Как режим, преодолевший кланово-общинную месть, абсолютизм должен был стать эпохой полного господства талиона. И действительно, коронные суды сплошь и рядом соблюдают данное правило с отвращающей натуралистической буквальностью: за изнасилование кастрируют, вору отрубают руку, клеветнику или злостному хулителю вырывают язык. На эшафотах разыгрываются кровавые спектакли, где убийца с дотошной методичностью подвергается именно тем насилиям, которые он сам совершил над жертвой[9]
. Подданные абсолютных монархий делаются зрителями педантично вымеренных, регулярно учиняемых телесных наказаний, невиданно многообразных и изощренных.Но как раз это-то и заставляет сперва заподозрить, а затем отчетливо увидеть, что талион не может быть адекватной реализацией подразумеваемой им идеи справедливости. В самом деле, разве страдания и ущербы поддаются строгому измерению? Разве вырванный язык эквивалентен обиде, которая причинена клеветой? Разве не очевидно, что око, хладнокровно выколотое в застенке, — это куда чудовищнее, чем око, выбитое в драке? А если так, то не вправе ли мы утверждать, что почти всякое телесное наказание представляет собой садистскую гиперболу того, что оно должно бы всего лишь «возместить»?

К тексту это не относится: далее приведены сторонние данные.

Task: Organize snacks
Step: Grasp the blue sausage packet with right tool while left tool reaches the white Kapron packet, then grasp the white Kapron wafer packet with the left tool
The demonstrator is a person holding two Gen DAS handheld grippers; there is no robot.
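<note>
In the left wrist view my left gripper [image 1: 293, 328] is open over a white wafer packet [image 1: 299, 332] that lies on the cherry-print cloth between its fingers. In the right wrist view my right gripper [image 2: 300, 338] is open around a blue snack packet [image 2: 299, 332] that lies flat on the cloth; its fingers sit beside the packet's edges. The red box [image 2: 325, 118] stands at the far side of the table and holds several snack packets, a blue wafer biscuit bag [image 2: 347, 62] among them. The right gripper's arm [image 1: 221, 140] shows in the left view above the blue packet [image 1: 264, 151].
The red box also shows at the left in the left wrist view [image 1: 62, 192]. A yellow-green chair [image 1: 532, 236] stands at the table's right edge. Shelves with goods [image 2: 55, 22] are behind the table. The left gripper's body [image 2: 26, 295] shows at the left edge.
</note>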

Эти сомнения в талионе усугублялись еще одним, возможно самым существенным, обстоятельством. Дело в том, что в карательной практике абсолютизма идея наказания как отмщения чем дальше, тем больше подчинялась идее устрашающего наказания. При этом монархическая юстиция стремилась внушить не только страх перед повторением преступления, но еще и священный ужас перед самой властью, поддерживающей порядок, и перед монархом-сувереном, в котором эта власть концентрировалась[10]

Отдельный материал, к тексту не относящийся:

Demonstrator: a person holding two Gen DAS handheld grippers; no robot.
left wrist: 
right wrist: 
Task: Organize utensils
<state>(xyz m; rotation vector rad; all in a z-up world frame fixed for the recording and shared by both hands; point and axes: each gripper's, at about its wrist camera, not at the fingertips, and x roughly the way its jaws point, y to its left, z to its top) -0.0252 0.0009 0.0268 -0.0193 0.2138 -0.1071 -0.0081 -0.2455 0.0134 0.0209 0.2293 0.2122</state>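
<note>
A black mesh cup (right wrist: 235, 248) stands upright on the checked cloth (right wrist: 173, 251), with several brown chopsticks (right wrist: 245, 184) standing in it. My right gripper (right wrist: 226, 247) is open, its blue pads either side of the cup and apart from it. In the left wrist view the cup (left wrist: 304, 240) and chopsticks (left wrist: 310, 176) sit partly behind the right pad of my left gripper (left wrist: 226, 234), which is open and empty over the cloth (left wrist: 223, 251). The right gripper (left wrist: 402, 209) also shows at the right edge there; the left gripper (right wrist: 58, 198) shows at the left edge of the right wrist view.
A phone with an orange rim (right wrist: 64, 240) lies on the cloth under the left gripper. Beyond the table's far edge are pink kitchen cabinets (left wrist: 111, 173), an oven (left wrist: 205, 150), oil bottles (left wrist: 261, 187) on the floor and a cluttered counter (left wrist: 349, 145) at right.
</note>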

.Блестящий анализ этой юстиции мы находим в книге Мишеля Фуко «Надзирать и наказывать. Рождение тюрьмы»[11]
.Понимание наказания как устрашения прежде всего выразилось в нарочито публичном, зрелищно-ритуальном его исполнении. Перед подданными, как выражается Фуко, разыгрывалась своего рода «карательная литургия», тем или иным способом включавшая в себя компонент пытки. Она длилась до тех пор, пока наказуемый стонами, криками и покаянными показаниями не демонстрировал полное торжество коронного правосудия. «Недостаточно, чтобы злоумышленники были справедливо наказаны. По возможности они должны были еще судить и осудить себя сами».

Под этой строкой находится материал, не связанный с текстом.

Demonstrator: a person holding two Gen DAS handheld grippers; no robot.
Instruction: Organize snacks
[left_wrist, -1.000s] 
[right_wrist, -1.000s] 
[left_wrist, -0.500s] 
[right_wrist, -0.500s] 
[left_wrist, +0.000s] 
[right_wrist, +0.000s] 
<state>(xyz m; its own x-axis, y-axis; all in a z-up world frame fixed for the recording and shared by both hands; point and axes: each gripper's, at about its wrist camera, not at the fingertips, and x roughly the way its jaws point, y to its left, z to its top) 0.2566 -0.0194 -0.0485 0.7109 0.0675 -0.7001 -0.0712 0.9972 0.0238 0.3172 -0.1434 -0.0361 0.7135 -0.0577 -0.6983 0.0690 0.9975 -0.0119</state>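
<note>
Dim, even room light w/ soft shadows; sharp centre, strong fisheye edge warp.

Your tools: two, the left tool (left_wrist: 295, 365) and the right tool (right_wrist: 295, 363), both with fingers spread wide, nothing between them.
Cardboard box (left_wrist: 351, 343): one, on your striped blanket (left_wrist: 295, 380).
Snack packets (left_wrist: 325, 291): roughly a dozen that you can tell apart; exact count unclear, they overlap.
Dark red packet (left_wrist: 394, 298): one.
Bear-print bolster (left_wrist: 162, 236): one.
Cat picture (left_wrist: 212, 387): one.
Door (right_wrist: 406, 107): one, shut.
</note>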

Существенно, далее, что всякому преступнику вменялся не только тот ущерб, который он нанес потерпевшему, но еще и покушение на законный порядок и — как логическое следствие — оскорбление монарха, являющегося высшим воплощением и олицетворением порядка. «Во всяком правонарушении предполагалось crimen majestat (покушение на его величество) <…> Соответственно в наказании всегда должна была присутствовать доля, принадлежащая государю. Именно она являлась наиболее важным элементом уголовно-правовой ликвидации преступления <…> В самом ничтожном преступнике подозревался потенциальный цареубийца». Что касается цареубийцы реального, то он трактовался как «тотальный, абсолютный преступник <…> Идеальное наказание для цареубийцы должно было представлять собой сумму всех возможных пыток <…> бесконечную месть»[12]
.Благодаря всему этому возможность садистской эскалации насилия, содержащаяся в талионе как законе телесных наказаний, превратилась в чудовищную реальность. Режим, в исторической легитимации которого видное место заняла идея эквивалентного воздаяния, на практике оказался режимом крайнего деспотизма и систематической терроризации населения.
Объем насилия и мучительства на стороне наказующих во много раз превзошел объем злодейств, допускаемых преступниками (можно сказать, что под прикрытием формулы «око за око, зуб за зуб» методично осуществлялась экзекутивная работа, отвечающая правилу «око за зуб»). Государственная судебно-карательная система обнаруживала ту же (если не большую) тенденцию к неуемной, безмерной репрессии, что и стихия варварских, кланово-общинных отмщений[13]
.К середине XVIII столетия об этом с горечью говорит множество свидетелей. Одновременно делается очевидным еще и следующее скандальное обстоятельство: именно из-за своей рутинной регулярности практика устрашающих телесных наказаний уже никого не впечатляет и не пугает[14]
. Зрители «карательных литургий» все чаще испытывают отвращение к их жестокости, а порой решаются на бунтарские акции. Ш. Монтескьё в «Духе законов» оглашает факт, который войдет во все позднейшие хрестоматии по криминологии: карманные воры нигде не работают с такой наглой уверенностью, как в толпе, созванной на казнь карманного вора.Пенитенциарная система абсолютизма вступает в полосу кризиса и упадка. В этой ситуации (в ответ на нее) на свет рождается идея просвещенного правового отмщения, которая и станет ядром классической либеральной пенологии.